Stability In Entropy

Dedicated to a greater understanding of nature and the human condition my practice uses the landscape as a vehicle to engage with the contemporary discourse of art and natural philosophy. Intrigued by future geology and concepts such as the Anthropocene and the Capitalocene my practice is particularly concerned with the inherent inclusion of trash and entropy as descriptors of the contemporary landscape in art.

Including the dismantling of unconstrained individualism heavily adopted within Modernism my practice is centred around a disciplinary critique of the value placed on nature perpetuated by tropes of landscape painting. Aiming to dismantle problematic ideologies including natures oversimplification as an entity in opposition to man my practice aims to contend with this outdated dogma by exploring ‘the post post-natural’, nostalgia , ideology and misrepresented sentiments of ‘wilderness’ and the ‘pristine’.

It is the poetic use of junk as a painterly medium which arises as the defining thread in elaborating my hypothesis of nature; The inherent presence of trash in the landscape stands for a marker in dissolving nostalgic ideologies of object and subject.
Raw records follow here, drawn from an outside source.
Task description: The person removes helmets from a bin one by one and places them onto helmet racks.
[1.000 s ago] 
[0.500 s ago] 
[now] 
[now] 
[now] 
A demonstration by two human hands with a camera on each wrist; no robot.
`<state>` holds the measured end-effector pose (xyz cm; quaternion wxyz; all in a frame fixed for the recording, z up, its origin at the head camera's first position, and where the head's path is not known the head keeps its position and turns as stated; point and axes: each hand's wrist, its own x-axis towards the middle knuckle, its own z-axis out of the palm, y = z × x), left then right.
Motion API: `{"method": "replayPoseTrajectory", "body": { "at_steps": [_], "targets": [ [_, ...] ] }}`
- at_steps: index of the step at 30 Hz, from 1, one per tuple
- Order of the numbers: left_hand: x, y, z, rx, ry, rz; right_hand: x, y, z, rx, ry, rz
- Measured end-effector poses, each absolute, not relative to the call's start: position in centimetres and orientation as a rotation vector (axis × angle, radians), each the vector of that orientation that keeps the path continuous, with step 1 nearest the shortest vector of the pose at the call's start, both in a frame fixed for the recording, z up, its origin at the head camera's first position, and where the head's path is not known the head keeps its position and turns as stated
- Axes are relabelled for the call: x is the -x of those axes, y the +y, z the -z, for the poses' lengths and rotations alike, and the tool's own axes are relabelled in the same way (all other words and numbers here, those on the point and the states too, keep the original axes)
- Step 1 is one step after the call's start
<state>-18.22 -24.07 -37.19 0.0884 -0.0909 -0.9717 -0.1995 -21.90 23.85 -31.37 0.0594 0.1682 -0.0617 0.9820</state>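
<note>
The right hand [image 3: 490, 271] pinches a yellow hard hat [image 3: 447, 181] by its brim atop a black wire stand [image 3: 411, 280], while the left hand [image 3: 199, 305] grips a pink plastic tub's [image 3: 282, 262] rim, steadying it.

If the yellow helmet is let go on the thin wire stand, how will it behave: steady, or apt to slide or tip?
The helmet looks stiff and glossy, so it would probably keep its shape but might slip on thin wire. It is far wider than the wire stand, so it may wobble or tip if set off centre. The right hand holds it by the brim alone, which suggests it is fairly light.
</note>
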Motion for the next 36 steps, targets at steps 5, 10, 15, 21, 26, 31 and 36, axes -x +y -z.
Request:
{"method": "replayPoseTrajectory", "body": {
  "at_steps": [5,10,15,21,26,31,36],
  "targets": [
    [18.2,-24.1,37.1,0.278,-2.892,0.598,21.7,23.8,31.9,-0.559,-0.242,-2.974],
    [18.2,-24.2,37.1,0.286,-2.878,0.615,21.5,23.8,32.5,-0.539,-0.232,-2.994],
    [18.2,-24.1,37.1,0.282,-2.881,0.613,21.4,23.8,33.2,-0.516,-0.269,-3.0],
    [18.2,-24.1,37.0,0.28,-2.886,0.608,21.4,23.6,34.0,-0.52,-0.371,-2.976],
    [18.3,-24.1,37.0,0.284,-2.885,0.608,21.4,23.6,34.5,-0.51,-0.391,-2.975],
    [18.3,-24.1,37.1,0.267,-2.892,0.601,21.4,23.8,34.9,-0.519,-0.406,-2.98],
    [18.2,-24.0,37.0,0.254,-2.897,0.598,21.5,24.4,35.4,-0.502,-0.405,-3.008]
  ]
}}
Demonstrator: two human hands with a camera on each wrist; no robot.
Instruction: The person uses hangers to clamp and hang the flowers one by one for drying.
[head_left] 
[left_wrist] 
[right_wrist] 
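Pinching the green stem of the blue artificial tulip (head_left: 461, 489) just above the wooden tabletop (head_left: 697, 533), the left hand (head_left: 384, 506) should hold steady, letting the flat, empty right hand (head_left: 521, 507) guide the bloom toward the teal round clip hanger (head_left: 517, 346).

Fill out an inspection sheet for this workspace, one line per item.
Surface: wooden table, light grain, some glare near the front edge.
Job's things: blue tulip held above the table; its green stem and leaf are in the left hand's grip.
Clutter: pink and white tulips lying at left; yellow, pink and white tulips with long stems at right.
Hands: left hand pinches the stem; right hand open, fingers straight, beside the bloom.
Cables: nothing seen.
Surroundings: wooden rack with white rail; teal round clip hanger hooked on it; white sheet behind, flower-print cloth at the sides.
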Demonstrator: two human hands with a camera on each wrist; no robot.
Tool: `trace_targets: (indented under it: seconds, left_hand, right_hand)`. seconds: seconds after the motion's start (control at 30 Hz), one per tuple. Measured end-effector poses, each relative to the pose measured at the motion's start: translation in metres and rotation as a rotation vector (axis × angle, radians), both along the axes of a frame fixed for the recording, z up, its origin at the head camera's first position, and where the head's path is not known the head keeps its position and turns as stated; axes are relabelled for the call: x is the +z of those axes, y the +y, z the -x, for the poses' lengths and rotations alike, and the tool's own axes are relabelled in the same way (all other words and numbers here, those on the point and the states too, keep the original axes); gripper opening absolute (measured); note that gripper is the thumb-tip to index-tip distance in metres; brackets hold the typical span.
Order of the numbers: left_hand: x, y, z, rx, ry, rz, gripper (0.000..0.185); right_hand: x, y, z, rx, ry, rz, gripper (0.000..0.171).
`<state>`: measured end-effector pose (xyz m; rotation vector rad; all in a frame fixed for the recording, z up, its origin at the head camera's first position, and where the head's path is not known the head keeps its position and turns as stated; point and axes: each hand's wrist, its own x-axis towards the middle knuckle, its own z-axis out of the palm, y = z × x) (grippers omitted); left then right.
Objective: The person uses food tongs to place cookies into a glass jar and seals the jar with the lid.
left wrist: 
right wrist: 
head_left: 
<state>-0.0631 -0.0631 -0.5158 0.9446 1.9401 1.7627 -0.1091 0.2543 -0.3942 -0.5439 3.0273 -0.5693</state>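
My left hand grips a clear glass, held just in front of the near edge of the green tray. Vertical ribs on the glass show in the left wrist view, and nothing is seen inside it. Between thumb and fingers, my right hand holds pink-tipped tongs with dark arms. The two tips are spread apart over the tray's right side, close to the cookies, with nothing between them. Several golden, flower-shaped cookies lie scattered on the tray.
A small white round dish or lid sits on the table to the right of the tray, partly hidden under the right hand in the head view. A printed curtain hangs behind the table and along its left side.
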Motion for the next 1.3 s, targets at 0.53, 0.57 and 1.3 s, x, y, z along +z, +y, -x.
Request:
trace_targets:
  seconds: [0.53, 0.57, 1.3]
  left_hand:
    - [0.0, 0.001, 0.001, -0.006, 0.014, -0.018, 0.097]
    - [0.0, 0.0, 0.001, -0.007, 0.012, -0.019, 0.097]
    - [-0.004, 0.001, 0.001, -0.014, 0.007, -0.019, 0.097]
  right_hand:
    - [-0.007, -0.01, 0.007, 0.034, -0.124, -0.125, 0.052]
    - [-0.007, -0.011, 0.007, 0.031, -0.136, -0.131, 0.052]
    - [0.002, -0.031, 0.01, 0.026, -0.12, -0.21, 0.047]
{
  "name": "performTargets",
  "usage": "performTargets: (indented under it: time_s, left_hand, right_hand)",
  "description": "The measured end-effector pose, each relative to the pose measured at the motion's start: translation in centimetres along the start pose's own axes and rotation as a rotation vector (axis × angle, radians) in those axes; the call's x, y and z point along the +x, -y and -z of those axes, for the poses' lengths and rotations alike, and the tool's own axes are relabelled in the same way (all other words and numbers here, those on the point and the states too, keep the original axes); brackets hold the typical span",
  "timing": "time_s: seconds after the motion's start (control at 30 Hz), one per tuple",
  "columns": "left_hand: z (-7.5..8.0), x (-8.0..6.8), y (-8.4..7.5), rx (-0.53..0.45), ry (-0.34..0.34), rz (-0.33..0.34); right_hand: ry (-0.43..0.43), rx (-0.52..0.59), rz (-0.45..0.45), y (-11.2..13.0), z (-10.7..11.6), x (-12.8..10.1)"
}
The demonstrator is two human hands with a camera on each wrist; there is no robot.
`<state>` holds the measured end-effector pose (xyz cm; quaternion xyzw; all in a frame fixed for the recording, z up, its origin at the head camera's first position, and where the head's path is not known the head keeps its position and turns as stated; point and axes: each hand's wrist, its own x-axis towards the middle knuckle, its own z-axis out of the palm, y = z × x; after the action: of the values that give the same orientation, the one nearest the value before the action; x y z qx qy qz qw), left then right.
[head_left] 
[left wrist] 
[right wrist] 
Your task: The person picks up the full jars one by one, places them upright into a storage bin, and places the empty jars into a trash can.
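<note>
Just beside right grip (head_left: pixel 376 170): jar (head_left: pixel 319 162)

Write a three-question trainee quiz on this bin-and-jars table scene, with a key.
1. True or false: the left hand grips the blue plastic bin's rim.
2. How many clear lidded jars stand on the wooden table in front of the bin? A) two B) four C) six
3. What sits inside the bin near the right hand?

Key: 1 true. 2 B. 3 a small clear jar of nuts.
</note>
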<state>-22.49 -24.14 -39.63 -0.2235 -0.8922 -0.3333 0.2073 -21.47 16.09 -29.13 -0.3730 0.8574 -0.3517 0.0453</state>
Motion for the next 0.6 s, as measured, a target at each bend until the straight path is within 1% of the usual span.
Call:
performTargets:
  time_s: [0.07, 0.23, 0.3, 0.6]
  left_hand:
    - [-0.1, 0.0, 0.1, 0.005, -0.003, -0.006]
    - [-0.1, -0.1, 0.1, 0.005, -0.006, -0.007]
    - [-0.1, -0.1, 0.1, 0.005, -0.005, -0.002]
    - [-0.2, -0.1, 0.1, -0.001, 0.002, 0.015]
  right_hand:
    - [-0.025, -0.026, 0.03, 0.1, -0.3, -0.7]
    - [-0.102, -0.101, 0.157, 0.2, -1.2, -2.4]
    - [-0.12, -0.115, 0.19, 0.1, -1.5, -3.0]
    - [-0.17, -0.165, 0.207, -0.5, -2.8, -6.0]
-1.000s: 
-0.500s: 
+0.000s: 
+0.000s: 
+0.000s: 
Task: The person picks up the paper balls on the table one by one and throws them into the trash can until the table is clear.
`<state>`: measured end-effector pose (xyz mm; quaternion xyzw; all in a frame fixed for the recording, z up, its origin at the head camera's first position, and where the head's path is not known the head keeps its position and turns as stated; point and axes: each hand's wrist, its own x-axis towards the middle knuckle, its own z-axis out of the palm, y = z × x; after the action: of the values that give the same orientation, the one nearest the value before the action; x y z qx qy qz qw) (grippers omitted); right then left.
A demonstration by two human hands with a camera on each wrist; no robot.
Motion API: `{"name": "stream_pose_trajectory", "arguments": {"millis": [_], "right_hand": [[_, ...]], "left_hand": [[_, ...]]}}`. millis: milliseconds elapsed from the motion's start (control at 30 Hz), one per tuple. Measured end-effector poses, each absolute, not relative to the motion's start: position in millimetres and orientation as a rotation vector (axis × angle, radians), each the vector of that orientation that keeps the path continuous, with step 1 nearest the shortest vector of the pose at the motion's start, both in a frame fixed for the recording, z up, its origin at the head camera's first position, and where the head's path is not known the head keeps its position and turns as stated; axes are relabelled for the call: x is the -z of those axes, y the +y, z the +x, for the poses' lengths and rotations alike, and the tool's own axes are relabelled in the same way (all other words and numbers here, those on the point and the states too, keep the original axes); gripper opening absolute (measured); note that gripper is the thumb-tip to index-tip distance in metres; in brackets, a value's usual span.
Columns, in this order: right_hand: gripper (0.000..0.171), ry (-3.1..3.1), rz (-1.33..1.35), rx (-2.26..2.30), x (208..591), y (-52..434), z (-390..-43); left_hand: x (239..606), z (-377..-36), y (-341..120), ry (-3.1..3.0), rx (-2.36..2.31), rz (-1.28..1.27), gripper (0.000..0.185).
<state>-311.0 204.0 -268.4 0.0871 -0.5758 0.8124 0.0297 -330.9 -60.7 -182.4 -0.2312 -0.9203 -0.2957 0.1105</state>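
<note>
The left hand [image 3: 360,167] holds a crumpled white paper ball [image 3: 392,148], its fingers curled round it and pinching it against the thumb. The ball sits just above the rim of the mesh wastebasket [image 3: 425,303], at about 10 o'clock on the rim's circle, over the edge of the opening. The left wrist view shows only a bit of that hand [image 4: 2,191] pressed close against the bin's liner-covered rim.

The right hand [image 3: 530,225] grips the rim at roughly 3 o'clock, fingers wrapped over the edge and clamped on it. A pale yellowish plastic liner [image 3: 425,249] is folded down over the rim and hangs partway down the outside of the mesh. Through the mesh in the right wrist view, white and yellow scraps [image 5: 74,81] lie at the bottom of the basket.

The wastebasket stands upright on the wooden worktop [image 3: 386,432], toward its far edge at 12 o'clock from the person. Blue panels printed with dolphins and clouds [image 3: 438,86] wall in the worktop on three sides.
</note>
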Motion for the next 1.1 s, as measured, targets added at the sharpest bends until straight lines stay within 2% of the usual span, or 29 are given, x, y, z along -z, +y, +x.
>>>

As plastic is found abundantly in all current landscapes including Tasmania , sourcing plastic is easy—plastic becomes synonymous with nature, like the flowering Swamp Gum, plastic is abundant and gathers wherever there is life. Trash, loaded with history and meaning, moves beyond ideology to stand for inclusion. Junk as a cultural commodity in art becomes an actant for cultural critique, with the power to reflect current philosophies of thought in art, science and politics. Born from this hypothesis is a personal fascination with waste, plastic in particular, as a painterly medium. By collecting plastic form the landscape and transforming it into landscape ‘paintings’ I am able to utilise a man-made material as a platform to challenge old ideas and circulate new visions of a truely contemporary landscape—the intermingled flux of synthetic and organic matter.